DESCRIPTION OF THE TASK: Restate word for word the lines in the listing below, starting at the line containing "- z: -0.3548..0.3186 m" and ending at the line containing "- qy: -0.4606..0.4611", both included; leave out the rest.

GIVEN DATA:
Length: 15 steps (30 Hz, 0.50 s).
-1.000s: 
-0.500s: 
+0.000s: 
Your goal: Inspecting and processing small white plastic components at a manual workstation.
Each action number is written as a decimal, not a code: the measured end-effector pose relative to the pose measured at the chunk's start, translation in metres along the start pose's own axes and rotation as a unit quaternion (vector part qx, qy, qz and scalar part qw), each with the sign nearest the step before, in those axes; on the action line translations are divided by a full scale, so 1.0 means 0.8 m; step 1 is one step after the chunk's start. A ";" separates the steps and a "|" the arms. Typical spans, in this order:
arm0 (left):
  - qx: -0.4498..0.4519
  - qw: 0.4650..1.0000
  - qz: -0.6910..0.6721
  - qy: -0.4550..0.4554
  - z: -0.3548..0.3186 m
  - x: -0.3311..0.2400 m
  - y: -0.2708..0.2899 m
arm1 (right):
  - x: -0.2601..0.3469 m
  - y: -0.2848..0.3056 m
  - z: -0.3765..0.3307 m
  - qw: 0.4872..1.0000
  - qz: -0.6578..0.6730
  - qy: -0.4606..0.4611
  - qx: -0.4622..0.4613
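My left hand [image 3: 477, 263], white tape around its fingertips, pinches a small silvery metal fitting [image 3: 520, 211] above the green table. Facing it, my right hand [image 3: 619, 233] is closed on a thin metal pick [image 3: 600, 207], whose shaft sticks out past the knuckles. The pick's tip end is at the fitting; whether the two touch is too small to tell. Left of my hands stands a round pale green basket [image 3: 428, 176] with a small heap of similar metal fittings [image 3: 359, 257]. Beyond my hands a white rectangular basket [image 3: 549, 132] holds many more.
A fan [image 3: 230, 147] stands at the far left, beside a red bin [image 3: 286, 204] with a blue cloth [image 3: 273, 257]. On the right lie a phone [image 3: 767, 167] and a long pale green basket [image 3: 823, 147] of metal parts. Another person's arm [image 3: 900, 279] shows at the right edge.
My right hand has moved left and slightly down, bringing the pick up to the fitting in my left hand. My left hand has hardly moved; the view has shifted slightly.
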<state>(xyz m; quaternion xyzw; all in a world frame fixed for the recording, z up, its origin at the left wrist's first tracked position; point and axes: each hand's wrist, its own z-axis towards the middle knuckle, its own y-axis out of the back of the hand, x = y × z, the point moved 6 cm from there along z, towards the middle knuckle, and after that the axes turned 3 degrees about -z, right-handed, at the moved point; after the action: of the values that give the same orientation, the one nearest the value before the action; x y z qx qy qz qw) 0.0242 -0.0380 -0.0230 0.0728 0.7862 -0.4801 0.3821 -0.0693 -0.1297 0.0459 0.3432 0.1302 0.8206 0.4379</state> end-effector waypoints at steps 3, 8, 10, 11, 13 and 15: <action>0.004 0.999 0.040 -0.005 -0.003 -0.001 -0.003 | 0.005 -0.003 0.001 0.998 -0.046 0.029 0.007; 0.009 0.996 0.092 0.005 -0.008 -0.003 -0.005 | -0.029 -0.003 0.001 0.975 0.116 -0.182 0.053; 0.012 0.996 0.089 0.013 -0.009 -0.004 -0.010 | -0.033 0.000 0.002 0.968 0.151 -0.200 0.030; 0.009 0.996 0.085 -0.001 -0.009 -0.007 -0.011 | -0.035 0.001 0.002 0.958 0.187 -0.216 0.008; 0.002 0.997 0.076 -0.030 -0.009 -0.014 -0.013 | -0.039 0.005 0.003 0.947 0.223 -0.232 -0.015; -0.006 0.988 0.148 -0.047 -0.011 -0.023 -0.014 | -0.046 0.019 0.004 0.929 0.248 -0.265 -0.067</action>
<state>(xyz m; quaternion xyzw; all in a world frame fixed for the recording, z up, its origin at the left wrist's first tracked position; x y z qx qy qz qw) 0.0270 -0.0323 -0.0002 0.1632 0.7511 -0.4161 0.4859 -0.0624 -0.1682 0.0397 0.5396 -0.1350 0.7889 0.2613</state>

ANSWER FOR THE TASK:
  - z: -0.3548..0.3186 m
  - x: -0.3311..0.2400 m
  - y: -0.2708..0.2899 m
arm1 (right):
  - x: -0.2601..0.3469 m
  - y: -0.2848..0.3056 m
  - z: -0.3765..0.3307 m
  - qw: 0.4872..1.0000
  - qz: -0.6578..0.6730
  - qy: -0.4606..0.4611

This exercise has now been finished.